Thursday, January 21, 2010

Operation: Mindfuck

Recently there's been some talk (at least here in Sweden) about Facebook groups that change their names once they've reached a lot of members (DN, AB). While this might seem like a perfect example of a "non-question" and it's easy to just laugh about, I think it is actually something worth thinking about. Making fun of someone at his or her expense is of course not a nice thing, and borders on bullying. And even though I suspect that is the major reason for these things, there is another point of view as well.

It's easy to shrug this off, laugh about it and say "Serves them right for being so naive and who cares about Facebook groups". But there's more to it than that.

We place an increasing amount of trust in information found on the internet - something which is evident in the number of Facebook groups promising to donate x amount of money to some heartfelt cause per member, the fairly large "Nigeria letter" operation, and pretty much any discussion forum online (such as the incident of an article published on the admittedly questionable Newsmill site, written by a fake persona, complete with a satirical website). But it's not only the internet we place a lot of (often misplaced) trust in - this is true for all of society.

Trust is of course generally a good thing, in many ways it is the glue that holds society together - without trust we risk descent into anarchy and "every man for himself" thinking. But trust without a healthy amount of scepticism and critical thinking is just gullibility, and an unquestioning eating up of what we're told. Further, gullibility has the ability to erode trust. We might get fooled once (or even a number of times), but eventually we will start to mistrust everything and assume from the start that no one is trustworthy. In some cases it goes so far as to make us distrust serious research and helps build contempt for "intellectuals". But since we seem to have some underlying drive to place trust in someone, there will always be people there to take advantage of the situation.

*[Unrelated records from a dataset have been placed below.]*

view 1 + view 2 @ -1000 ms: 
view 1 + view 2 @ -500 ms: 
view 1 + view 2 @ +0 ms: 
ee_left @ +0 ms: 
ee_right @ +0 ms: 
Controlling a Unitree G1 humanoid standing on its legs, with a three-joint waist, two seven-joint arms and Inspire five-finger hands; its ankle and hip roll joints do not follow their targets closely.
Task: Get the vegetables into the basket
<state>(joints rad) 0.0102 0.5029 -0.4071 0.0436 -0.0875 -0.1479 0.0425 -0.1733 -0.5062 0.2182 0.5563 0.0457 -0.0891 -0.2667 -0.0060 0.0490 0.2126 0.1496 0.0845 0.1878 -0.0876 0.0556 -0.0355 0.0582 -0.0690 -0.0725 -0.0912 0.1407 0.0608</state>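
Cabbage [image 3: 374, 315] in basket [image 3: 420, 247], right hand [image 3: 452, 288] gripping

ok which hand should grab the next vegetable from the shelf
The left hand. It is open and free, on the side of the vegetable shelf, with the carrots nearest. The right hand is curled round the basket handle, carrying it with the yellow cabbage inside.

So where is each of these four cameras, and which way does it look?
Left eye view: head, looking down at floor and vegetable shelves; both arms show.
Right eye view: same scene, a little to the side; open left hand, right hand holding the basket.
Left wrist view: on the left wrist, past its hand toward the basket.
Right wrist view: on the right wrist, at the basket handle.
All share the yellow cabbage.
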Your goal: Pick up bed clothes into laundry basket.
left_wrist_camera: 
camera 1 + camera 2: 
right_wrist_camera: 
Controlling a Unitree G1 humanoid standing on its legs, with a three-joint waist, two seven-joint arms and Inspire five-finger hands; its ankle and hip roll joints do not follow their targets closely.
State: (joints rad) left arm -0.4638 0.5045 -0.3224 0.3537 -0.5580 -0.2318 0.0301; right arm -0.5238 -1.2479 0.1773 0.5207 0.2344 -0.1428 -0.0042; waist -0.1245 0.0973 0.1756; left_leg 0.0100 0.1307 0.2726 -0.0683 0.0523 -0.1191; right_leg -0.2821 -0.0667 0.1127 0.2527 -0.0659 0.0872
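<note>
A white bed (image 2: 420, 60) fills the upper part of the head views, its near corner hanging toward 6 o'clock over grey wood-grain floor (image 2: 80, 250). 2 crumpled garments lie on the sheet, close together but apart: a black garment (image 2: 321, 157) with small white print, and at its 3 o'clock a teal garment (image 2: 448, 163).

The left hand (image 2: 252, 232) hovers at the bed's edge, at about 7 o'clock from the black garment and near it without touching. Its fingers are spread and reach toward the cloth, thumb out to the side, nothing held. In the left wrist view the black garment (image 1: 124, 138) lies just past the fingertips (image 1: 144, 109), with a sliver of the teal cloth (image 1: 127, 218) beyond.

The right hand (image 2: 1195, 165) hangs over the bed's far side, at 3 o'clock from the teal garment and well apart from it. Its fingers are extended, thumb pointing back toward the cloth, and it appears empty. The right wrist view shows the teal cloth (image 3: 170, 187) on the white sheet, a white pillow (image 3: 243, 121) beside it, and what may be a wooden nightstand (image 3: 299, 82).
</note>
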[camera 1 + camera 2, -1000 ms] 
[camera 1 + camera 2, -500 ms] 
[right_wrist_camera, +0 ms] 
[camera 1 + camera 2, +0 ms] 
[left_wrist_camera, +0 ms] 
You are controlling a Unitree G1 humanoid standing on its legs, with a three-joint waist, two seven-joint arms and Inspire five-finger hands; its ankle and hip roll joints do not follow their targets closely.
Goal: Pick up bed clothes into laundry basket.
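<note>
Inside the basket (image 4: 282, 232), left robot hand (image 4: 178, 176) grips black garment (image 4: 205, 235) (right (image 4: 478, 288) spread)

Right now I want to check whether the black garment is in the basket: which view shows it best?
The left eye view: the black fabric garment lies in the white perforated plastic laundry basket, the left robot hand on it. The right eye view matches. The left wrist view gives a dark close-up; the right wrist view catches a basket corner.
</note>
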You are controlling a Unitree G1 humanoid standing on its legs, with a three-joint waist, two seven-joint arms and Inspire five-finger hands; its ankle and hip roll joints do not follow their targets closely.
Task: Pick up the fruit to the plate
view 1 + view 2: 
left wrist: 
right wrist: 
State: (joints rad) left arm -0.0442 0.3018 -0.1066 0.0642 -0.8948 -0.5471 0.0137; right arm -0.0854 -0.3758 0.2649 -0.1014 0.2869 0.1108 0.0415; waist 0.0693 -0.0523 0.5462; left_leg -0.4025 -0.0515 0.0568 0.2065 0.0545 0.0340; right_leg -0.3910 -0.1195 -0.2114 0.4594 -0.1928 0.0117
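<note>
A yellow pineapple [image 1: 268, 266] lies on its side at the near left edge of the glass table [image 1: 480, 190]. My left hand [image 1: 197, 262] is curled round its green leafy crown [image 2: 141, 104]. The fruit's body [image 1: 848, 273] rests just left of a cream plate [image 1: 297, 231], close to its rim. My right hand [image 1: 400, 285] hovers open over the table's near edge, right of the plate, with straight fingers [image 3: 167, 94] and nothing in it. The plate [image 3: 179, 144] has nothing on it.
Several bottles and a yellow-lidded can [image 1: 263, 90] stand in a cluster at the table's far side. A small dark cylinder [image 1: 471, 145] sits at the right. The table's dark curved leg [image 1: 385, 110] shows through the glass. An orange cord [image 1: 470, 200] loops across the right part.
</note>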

Mostly harmless pranks like these can serve as a wake-up call (there are of course those that are really tasteless, such as renaming groups into things playing on incest or pedophilia). They can shake us around a bit and wake us up out of our slumber. "Guerilla ontologists" such as the late Robert Anton Wilson and 90's pop-phenomenon The KLF have dedicated a lot of their work to this end. We need this kind of subversive element in order to balance our collective desire for order, not unlike a vaccine against gullibility.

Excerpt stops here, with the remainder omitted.